The output of window generator 20b is applied as one input to an AND gate 22 and the second input of the AND gate is connected to low voltage regulator 18 for receiving a constant +5 volts DC. The purpose of AND gate 22 is to provide the +5 volts DC voltage to a pulser 24 but only during the aforementioned signal durations or windows generated at the output of window generator 20. Pulser 24 produces a series of pulses for the period it receives a +5 volts DC output from AND gate 22 which period is equal to the duration of the window signal generated by signal conditioner and window generator 20b. The pulses produced by pulser 24 are applied to solid state power switch 14 which connects the primary winding 26 of ignition coil 25 to ground in response to each such pulse. Thus typically, where the duration of the signal generated by window generator 20 is 1.2 milliseconds, pulser 24 will produce a minimum of 5 sparks over that duration resulting in ignition of each spark plug, five corresponding times during each cycle.
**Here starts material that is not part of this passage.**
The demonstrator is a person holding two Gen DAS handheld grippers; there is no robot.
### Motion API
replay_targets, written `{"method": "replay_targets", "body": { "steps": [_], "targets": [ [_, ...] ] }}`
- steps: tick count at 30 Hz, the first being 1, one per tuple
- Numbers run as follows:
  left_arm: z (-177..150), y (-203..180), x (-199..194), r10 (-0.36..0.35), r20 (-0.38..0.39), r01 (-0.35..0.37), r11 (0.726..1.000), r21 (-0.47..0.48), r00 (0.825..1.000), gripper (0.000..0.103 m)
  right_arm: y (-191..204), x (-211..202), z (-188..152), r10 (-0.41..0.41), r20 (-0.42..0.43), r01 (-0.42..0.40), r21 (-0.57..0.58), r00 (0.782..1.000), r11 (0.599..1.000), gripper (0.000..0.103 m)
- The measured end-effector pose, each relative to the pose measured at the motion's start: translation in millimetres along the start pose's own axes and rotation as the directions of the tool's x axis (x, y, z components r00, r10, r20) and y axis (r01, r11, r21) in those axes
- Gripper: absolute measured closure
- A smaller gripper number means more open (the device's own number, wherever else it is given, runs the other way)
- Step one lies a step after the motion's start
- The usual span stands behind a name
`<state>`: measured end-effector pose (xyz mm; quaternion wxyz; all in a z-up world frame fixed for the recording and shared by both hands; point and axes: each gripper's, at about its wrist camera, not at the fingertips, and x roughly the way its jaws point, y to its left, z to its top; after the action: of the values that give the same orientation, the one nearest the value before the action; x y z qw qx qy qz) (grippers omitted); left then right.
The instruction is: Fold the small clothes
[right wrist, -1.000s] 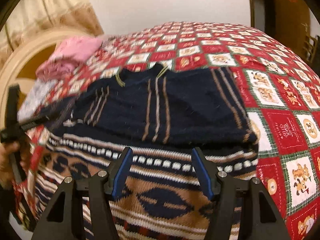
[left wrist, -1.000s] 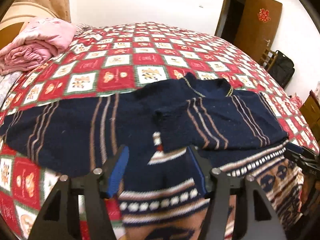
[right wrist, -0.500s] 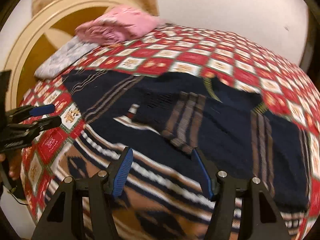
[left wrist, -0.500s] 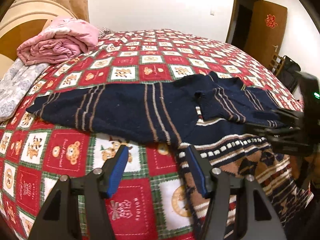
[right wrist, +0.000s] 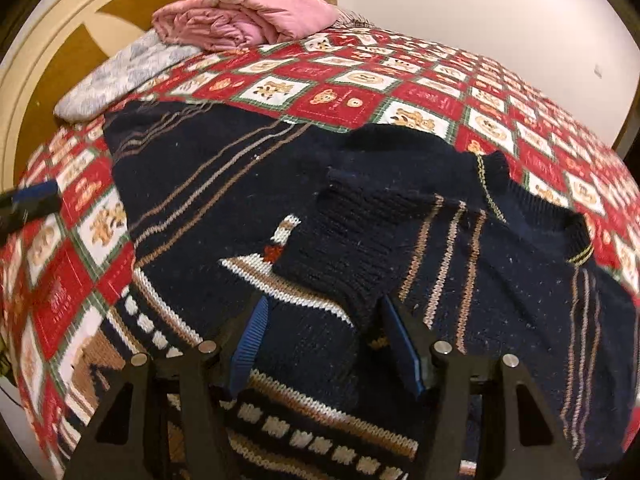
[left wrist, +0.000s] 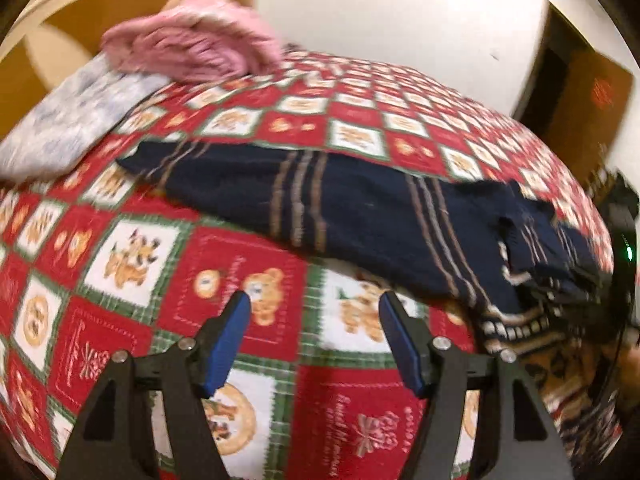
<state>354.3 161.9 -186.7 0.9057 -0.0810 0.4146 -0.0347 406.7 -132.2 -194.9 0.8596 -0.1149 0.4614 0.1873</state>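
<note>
A navy knitted sweater [right wrist: 224,184] with tan stripes and a patterned hem lies flat on the bed. One sleeve [right wrist: 372,240] is folded across its chest; the other sleeve [left wrist: 256,184] lies stretched out to the left. My left gripper [left wrist: 314,316] is open and empty, over bare bedspread just short of the stretched sleeve. My right gripper [right wrist: 322,322] is open and empty, low over the sweater's body by the folded sleeve's cuff. The left gripper's blue pads [right wrist: 34,194] show at the left edge of the right wrist view.
The bed has a red, white and green bear-print bedspread [left wrist: 240,280]. A folded pink quilt [right wrist: 244,16] and a pale blue pillow [right wrist: 128,68] lie by the round wooden headboard [right wrist: 60,40]. A brown door [left wrist: 592,104] stands at the right.
My left gripper has swung left off the sweater's hem to the bedspread near the stretched sleeve. My right gripper has turned left and come down close to the folded sleeve.
</note>
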Motion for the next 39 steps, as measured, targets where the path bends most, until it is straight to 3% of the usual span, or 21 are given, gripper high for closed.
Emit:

The preferred implementation of the switching electronic ignition of the present invention will now be discussed in conjunction with FIGS. 2 and 3 wherein FIG. 2 illustrates a switching and interconnection implementation for installation of the invention that permits the user to selectively choose between use of the electronic ignition of the invention or use of conventional point ignition to bypass the electronic ignition in case of component failure. FIG. 3 on the other hand, provides a detailed schematic diagram illustrating the components that comprise the functional blocks previously discussed in conjunction with FIG. 1.
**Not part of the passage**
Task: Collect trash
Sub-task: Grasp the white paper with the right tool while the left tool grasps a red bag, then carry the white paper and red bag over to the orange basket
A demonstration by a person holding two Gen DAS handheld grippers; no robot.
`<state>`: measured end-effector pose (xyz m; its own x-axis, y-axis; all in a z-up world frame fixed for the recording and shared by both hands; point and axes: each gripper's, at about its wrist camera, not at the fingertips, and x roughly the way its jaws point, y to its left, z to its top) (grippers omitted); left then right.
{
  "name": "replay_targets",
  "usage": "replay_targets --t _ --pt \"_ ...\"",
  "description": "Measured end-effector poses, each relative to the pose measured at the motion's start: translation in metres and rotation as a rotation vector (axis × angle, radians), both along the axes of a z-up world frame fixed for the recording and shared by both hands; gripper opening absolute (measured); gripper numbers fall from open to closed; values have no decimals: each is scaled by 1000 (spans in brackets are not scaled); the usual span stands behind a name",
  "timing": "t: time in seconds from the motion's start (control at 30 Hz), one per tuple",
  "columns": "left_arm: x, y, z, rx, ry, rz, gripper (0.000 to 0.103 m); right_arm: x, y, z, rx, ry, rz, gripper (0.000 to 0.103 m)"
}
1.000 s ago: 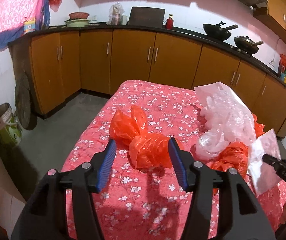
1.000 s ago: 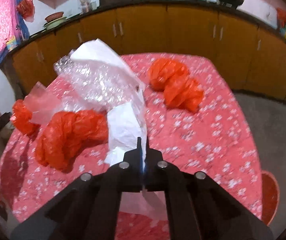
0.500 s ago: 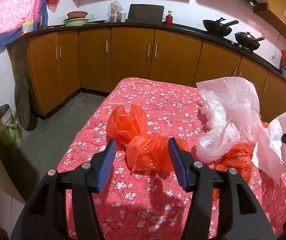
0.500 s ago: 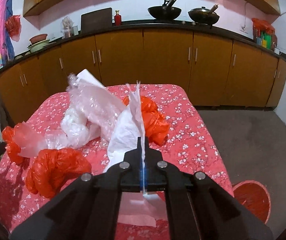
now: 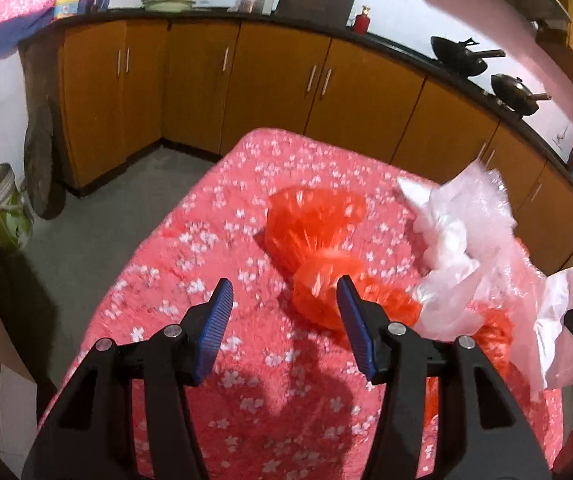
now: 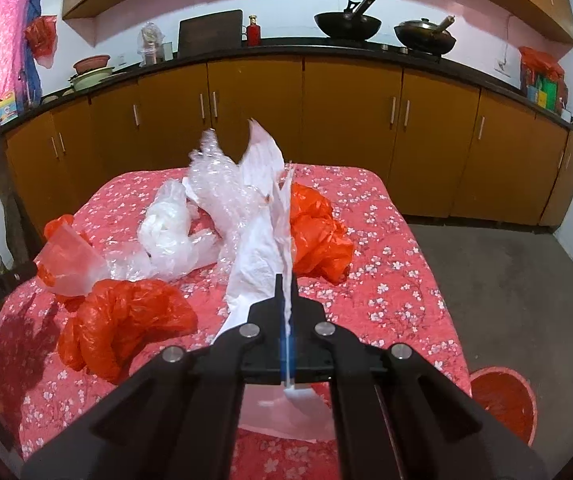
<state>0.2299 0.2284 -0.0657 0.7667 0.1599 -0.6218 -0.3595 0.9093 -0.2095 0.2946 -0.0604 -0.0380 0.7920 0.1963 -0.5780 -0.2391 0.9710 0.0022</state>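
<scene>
Fingers point(image 6: 288, 300) of the right gripper point(image 6: 286, 292) pinch a limp white plastic sheet point(image 6: 258, 248) (feather-light, slippery; bunch it), left gripper point(image 5: 282, 300) spread, empty.

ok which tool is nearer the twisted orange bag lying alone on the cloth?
Left. The left tool hangs open just short of the twisted orange bag, its right finger by the bag's near end. The right tool sits further back, shut on a white plastic sheet.

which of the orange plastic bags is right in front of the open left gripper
The twisted orange plastic bag lying alone mid-table, just beyond the left gripper; the other crumpled orange bag is half buried under clear plastic.
</scene>
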Motion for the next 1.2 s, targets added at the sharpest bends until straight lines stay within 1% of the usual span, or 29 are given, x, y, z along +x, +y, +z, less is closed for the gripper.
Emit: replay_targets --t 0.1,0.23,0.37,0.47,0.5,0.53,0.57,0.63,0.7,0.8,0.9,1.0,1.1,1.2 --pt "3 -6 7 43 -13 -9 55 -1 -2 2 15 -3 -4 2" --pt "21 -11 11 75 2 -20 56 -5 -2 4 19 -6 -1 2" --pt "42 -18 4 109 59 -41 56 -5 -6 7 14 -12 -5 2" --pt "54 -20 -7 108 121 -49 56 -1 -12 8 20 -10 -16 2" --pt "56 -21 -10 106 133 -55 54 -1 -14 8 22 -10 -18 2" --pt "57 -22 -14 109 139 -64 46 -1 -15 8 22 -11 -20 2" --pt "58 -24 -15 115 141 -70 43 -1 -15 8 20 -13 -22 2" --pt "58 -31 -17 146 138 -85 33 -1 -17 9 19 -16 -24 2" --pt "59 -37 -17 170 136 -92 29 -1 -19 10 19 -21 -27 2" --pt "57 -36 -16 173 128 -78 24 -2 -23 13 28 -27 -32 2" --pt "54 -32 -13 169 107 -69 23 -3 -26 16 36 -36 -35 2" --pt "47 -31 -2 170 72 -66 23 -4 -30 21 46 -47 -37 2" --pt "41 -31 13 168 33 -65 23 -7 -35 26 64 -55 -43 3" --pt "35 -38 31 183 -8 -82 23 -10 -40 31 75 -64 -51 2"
Referring first to FIG. 2 it will be seen that the invention comprises a junction terminal 30, a multi-pole switch 32 and a single pole switch 34. As seen in FIG. 2 the terminal junction 30 provides terminals for connecting the switching electronic ignition of the invention to +12 Volt battery from the ignition key, the trigger source, chassis ground of the engine and the respective positive and negative connections of the primary winding of coil 25.

When switch 32 is in the position indicated in FIG. 2 corresponding to activation of the electronic ignition of the invention, the output terminals 2 and 3 (see FIG. 3a) of the electronic ignition herein disclosed, are connected respectively to the positive and negative primary windings of coil 25 discussed previously in conjunction with FIG. 1. However, when the position of switch 32 is in the configuration not shown in FIG. 2, namely, the conventional switch position, the positive side of primary winding 26 is connected to the battery source and the negative side of the primary winding is connected to the trigger terminal of junction 30. The trigger would normally be connected to breaker points for use with the conventional ignition. Those having skill in the relevant art will recognize that the conventional switch position of switch 32 places the ignition system in the proper configuration to operate the engine using a conventional breaker point connection.
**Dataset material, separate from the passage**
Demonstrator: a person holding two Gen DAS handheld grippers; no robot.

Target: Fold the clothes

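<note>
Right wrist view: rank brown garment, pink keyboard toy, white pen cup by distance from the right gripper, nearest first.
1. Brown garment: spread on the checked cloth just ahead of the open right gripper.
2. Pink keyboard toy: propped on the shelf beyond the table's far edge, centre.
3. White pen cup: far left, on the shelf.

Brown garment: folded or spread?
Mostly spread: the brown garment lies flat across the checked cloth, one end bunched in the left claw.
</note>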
As previously indicated in conjunction with FIG. 1, the present invention is designed to operate with virtually all possible trigger sources including conventional points. Thus, most of the principal advantages of the present invention may still be obtained by a user who chooses not to combine the invention with one of the more recent innovations in trigger sensor devices, but who chooses instead to implement the triggering of the electronic ignition of the present invention with conventional breaker points. For this purpose, switch 34 is provided and for purposes of explanation this switch is shown in both FIGS. 2 and 3. Switch 34 functions only when the position of switch 32 is in the electronic configuration illustrated in FIG. 2. Switch 34 has no function when switch 32 is in its conventional position.

When the user has selected breaker points for triggering the switching electronic ignition of the invention, switch 34 is closed so that battery current is applied to the points through the trigger terminal of junction 30 in series with a 50 Ohm 3 Watt resistor which limits the trigger current to about 250 milliamps and functions to keep the point contacts relatively clean and free of oxidation. On the other hand, when the user chooses to provide an alternative trigger device such as a magnetic pick-up, an optical trigger, a Hall effect or Wiegand effect apparatus, etc., switch 34 is opened to its electronic position as seen in FIGS. 2 and 3 thereby interrupting the application of current to terminal 6 and preventing the battery voltage from reaching the trigger terminal of junction 30. In either case and irrespective of the position of switch 34, when switch 32 is in its electronic configuration as seen in FIG. 2, the signal applied to the trigger terminal of junction 30 (whether it be grounded or open points or some other sensor device providing the trigger signal), is applied through switch 32 to terminal 5. It will be seen hereinafter in conjunction with FIG. 3 that terminal 5 is connected to the switching electronic ignition to establish the timing of the ignition voltage and current generated by that circuit.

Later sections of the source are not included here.